Logo após o veredicto, Trump, que se prepara para disputar a Presidência dos EUA em 2024, voltou a negar em sua conta na Truth Social que tenha cometido qualquer crime. “Não tenho a menor ideia de quem essa mulher seja. Esse veredicto é uma desgraça — a continuação da maior caça às bruxas de todos os tempos”, escreveu. Ao Fox News Digital, o ex-presidente afirmou que apelaria da decisão.

A campanha de Trump também emitiu um comunicado logo em seguida, afirmando que o sistema judicial americano foi comprometido pela extrema esquerda após anos de dominação do Partido Democrata:

“Em jurisdições totalmente controladas pelo Partido Democrata, o sistema de Justiça de nosso país agora está comprometido pela política extremista de esquerda. Permitimos que alegações falsas e totalmente inventadas de indivíduos problemáticos interferiram em nossas eleições, causando grandes danos.”

‘Ele me estuprou’

Durante o julgamento, Carroll descreveu em detalhes sua versão dos acontecimentos dentro da Bergdorf Goodman. A defesa do ex-presidente questionou por que a escritora não gritou por socorro se os fatos narrados eram verdadeiros, ao que ela respondeu dizendo estar ocupada lutando para escapar:

— Quer eu tenha gritado ou não, ele me estuprou.
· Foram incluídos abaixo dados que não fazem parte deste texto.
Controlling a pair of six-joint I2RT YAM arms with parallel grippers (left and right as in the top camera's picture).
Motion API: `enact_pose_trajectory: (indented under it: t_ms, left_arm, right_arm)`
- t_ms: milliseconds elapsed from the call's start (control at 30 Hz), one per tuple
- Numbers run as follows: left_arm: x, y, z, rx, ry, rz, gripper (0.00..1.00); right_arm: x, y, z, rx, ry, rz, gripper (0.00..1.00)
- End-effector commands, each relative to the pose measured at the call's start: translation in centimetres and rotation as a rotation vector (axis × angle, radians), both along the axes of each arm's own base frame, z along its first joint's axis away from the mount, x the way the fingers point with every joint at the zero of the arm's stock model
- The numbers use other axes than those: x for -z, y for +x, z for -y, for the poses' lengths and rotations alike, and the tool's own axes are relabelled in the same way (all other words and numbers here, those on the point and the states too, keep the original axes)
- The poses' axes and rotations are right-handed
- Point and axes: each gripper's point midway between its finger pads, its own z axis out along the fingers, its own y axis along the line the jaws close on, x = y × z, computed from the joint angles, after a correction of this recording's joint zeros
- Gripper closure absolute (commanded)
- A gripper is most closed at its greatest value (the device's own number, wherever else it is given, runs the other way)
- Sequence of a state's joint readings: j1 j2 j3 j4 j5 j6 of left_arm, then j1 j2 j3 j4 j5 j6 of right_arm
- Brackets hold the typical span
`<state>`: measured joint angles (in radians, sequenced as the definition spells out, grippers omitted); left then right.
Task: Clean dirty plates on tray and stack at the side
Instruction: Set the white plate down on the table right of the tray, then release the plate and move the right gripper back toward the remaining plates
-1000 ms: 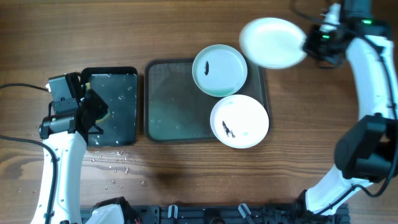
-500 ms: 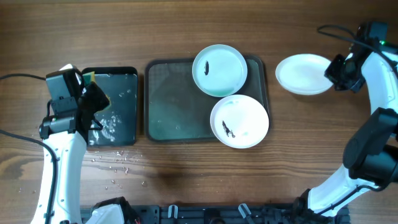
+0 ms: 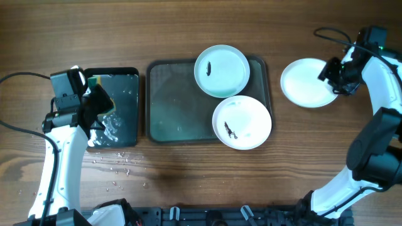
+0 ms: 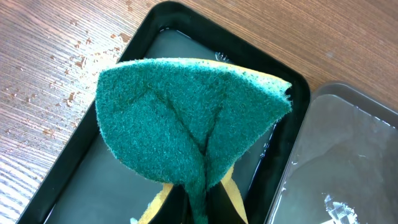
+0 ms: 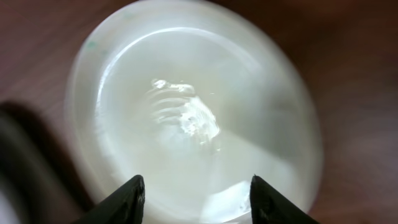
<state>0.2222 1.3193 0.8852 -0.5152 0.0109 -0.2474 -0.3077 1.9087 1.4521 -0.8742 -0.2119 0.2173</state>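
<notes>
On the dark grey-green tray (image 3: 176, 100) lie two dirty plates: a pale aqua plate (image 3: 222, 70) at the back and a white plate (image 3: 242, 122) at the front right, each with a dark smudge. A third white plate (image 3: 308, 83), wet and without a visible smudge, rests on the table to the right of the tray. My right gripper (image 3: 331, 74) is at its right rim; in the right wrist view the gripper (image 5: 196, 193) stands open over the plate (image 5: 193, 112). My left gripper (image 4: 202, 211) is shut on a green and yellow sponge (image 4: 186, 124) over the black tray.
The smaller glossy black tray (image 3: 125, 125) holds water and stands left of the grey-green tray, whose corner (image 4: 348, 155) shows in the left wrist view. Water drops (image 3: 116, 166) spot the wood in front of the black tray. Cables run along the back right.
My right arm carried the white plate from behind the tray's right corner to the table on the right, and its jaws have opened. The left gripper shifted slightly with the sponge.
</notes>
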Motion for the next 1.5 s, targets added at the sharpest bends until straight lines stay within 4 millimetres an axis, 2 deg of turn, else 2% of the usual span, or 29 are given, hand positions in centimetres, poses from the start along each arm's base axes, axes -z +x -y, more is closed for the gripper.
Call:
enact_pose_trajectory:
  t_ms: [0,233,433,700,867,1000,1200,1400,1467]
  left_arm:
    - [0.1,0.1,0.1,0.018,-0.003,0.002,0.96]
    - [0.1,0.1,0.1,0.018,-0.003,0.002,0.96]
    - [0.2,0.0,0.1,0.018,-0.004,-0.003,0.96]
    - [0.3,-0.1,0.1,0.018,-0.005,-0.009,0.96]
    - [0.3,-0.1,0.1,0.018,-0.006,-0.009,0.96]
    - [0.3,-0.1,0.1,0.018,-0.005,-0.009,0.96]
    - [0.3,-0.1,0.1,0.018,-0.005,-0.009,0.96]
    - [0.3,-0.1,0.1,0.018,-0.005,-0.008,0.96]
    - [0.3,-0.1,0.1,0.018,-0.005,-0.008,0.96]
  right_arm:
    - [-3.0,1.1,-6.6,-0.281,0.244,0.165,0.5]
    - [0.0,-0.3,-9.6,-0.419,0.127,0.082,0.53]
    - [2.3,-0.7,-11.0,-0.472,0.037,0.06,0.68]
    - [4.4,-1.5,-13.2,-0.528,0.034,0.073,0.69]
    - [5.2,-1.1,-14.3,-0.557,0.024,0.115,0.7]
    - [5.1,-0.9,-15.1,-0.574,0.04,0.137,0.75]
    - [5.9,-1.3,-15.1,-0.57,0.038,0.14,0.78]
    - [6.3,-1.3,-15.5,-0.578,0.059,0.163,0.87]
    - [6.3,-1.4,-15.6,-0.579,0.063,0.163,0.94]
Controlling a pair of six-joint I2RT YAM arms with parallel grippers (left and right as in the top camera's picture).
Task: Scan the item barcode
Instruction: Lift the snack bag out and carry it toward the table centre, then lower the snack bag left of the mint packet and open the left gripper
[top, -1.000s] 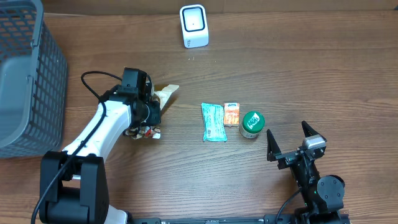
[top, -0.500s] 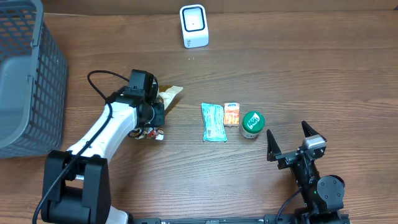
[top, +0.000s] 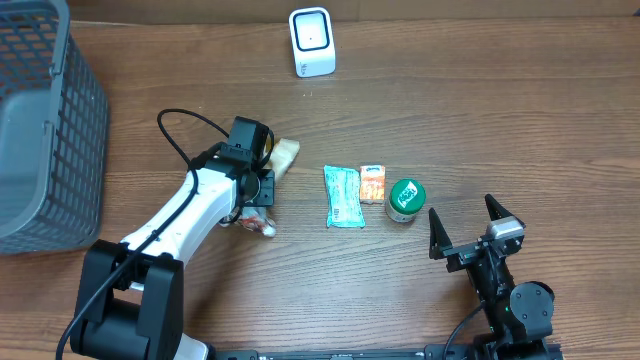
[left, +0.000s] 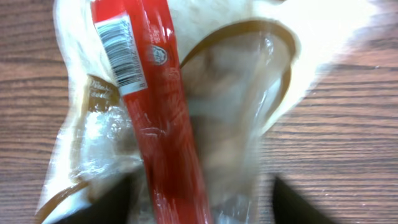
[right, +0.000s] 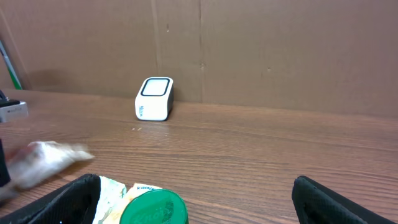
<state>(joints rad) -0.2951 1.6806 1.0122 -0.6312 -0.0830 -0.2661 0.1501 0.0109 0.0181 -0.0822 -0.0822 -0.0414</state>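
left hand (top: 262, 195): spread astride snack bag (left: 186, 112) | right hand (top: 462, 208): wide apart, near green-lidded tub (top: 406, 198)

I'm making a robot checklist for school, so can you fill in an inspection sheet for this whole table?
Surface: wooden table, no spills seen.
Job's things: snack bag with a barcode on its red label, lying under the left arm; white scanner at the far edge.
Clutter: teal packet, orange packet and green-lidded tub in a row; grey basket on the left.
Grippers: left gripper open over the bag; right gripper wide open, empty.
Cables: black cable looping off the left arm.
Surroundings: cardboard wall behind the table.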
Acusação e a defesa apresentaram suas alegações finais na segunda-feira. A advogada de Carroll, Roberta Kaplan, instou o júri a responsabilizar Trump pelo estupro, afirmando que “ninguém, nem mesmo um expresidente, está acima da lei”. A advogada também destacou que sua cliente foi interrogada por mais de dois dias e respondeu a cada pergunta, incluindo as razões por “não ter gritado” durante o suposto estupro, que teria ocorrido há mais de 25 anos.

O advogado de Trump, Joe Tacopina, disse ao júri que o objetivo do processo era fazer com que odiassem o ex-presidente “o suficiente para ignorar os fatos”. As alegações de Tacopina duraram 2h30, durante as quais destacou o que considerou incoerências e falta de provas materiais. O advogado apelou para o “bom senso” do júri porque, segundo ele, se Trump tivesse agredido sexualmente Carroll, “ele teria sido preso imediatamente”.